SUPPLIED INFORMATION Start Marker

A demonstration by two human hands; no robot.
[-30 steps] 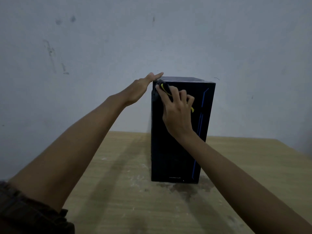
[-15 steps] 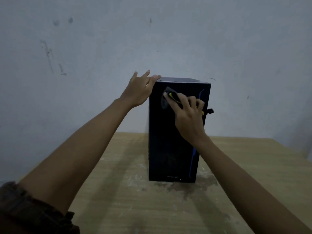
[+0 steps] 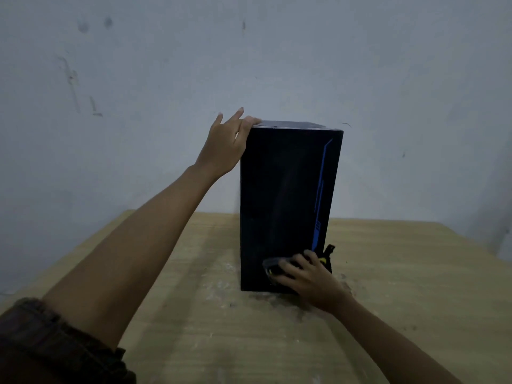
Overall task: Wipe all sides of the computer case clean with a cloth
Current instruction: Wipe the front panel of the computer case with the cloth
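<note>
while low on the computer case [image 3: 282, 189], right hand [image 3: 313, 281] tight round cloth [image 3: 273, 266]; left hand [image 3: 224, 145] straight-fingered on top

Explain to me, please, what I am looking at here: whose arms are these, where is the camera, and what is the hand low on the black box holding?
There is no machine here, only a person working with bare hands. The camera is worn on the person's head and looks forward and down, so the two arms reach into view from below. A black computer case with a blue stripe stands upright on a wooden table in front of a pale wall. The left hand rests its fingers on the case's top left edge, probably to steady it. The right hand holds a dark cloth with yellow marks and presses it against the bottom of the front panel, wiping it.
</note>
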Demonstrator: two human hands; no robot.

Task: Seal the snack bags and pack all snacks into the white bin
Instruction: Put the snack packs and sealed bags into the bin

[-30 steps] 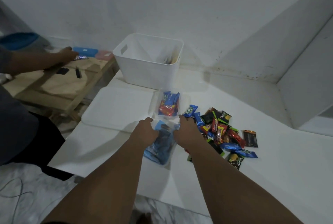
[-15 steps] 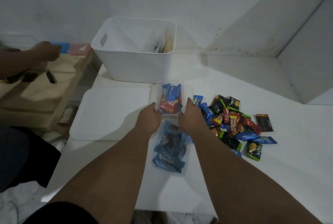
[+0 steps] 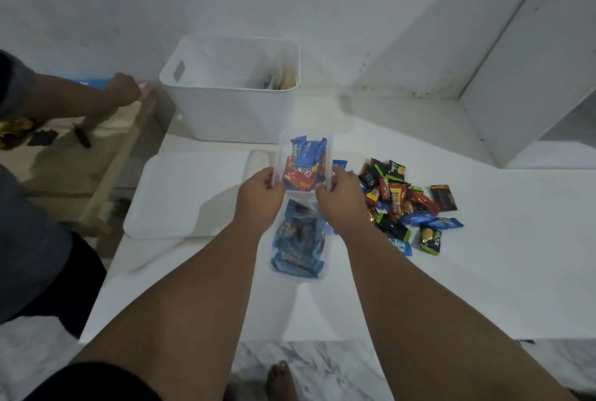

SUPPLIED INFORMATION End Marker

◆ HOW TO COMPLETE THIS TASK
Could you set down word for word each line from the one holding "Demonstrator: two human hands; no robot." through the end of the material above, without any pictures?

◆ ANSWER BOX
Demonstrator: two human hands; no robot.

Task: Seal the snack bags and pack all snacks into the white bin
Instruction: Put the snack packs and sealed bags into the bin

[-30 steps] 
[-15 steps] 
[+0 steps] 

The exercise is fully answered.